EXERCISE DETAILS — Once the pictures are set aside, repeat all of the data below exactly.

INPUT DATA —

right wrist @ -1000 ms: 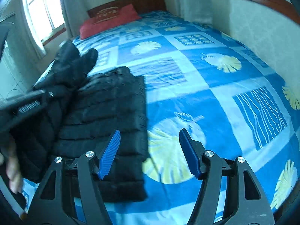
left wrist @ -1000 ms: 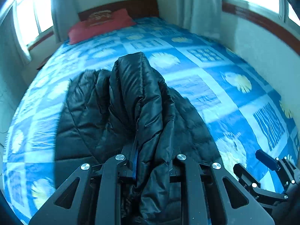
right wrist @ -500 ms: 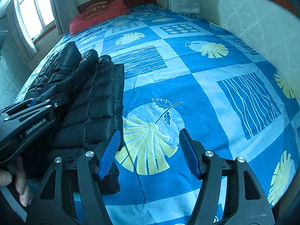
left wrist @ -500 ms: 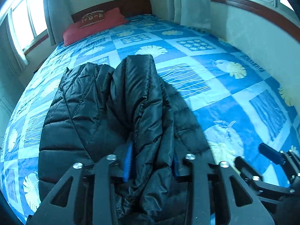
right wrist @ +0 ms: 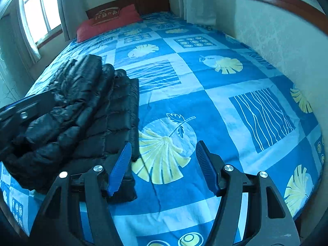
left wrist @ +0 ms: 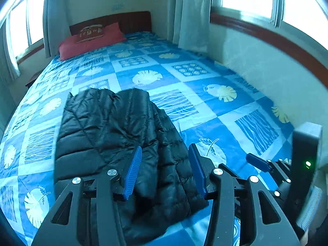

YOUR RESPONSE —
right wrist @ -1000 ms: 
left wrist @ -1000 ms: 
right wrist @ -500 ms: 
left wrist @ -500 ms: 
right wrist @ +0 ms: 
left wrist @ +0 ms: 

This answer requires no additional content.